Mouse Lines and Genotyping

The following mouse lines were used in this study: (C57BL/6xC3H) F1 for WT, mTmG (Muzumdar et al., 2007), R26-H2B-mCherry (Abe et al., 2011), H2B-EGFP (Hadjantonakis and Papaioannou, 2004) and PARD6b-EGFP BAC generated in this study.

PARD6b-EGFP BAC mice were mated with mTmG mice to quantify PARD6b-EGFP BAC signal intensity after 16-to-32 cell divisions (Figures 1A and 4A). To track cell shape and cell division orientation, mG mice were mated with R26-H2B-mCherry mice (Figures 2 and 3).
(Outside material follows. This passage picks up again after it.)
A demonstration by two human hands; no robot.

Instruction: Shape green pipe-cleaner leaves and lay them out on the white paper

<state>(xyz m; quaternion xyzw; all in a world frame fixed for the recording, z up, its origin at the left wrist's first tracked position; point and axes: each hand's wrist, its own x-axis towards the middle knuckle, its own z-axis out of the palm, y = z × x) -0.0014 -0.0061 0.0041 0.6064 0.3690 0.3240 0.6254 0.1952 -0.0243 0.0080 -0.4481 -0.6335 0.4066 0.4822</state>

WT or H2B-GFP mice were mated with mTmG transgenic mice to visualize plasma membranes (Figures 4B and 4C) or plasma membrane and nuclei (Figure 6), respectively. Sequences of oligos for genotyping PCR is written in Table S1.

To generate PARD6b-EGFP mice, the PARD6b gene was modified on a bacterial artificial chromosome by recombineering (Testa et al., 2003). The stop codon of the PARD6b coding sequence in the RP11-723F14-BAC was replaced with the LAP cassette (Poser et al., 2008). The LAP tagging cassette consists of EGFP sequence followed by an internal ribosome entry site and the neomycin-kanamycin resistance gene for eukaryotic and bacterial expression. A correct placement of the tagging cassette was confirmed by PCR amplifying the integration site using 5′-AGCTTTGAGCCAGAGGATGA (hPARD6b- and 5′-GCCTATTCCACGTCACTGGT (hPARD6b-R) primers producing a 3,500 bp fragment. To generate a transgenic ES cell line, the modified BAC was transfected into R1/E ES cells that were selected for BAC integration with 250 mg/ml G418 (Invitrogen, 10131-019). The ES cells were subsequently injected into C57BL/6 blastocysts that were transferred into pseudo-pregnant CD1 female mice. The resultant pups were examined for the presence of BAC integration by genotyping.

Recovery of Mouse Embryos

Embryos were recovered from superovulated female mice. For superovulation, intraperitoneal injection of 5 international units (IU) of pregnant mare’s serum gonadotropin (PMSG, Intervet Intergonan) and following injection of 5-IU human chorionic gonadotropin (hCG; Intervet, Ovogest 1500) 48 h later were performed. Zygotes were recovered at E = 0.5 by opening ampulla in KSOMaa, including HEPES (H-KSOMaa; Zenith Biotech, ZEHP-050) supplemented with 300 μg/ml hyaluronidase (Sigma, H4272) and 10 mg/ml PVP-40 (Sigma, P0930). Two-cell stage embryos were recovered by flushing oviducts with H-KSOMaa at E1.5. Recovered embryos were washed three times in H-KSOMaa drops and then transferred into 10 μl drops of KSOMaa (Zenith Biotech, ZEKS-050) covered with mineral oil (Sigma, M8410). Embryos were cultured in an incubator (Thermo Scientific) at 37°C with, the supply of 5% CO2.

Method Details

In Vitro Transcription and Microinjection of mRNAs

In vitro transcription of Ezrin-GFP mRNA from pRN3-Ezrin-GFP plasmid was performed using mMessage mMachine transcription kit (AM1348) as described in Korotkevich et al. (2017).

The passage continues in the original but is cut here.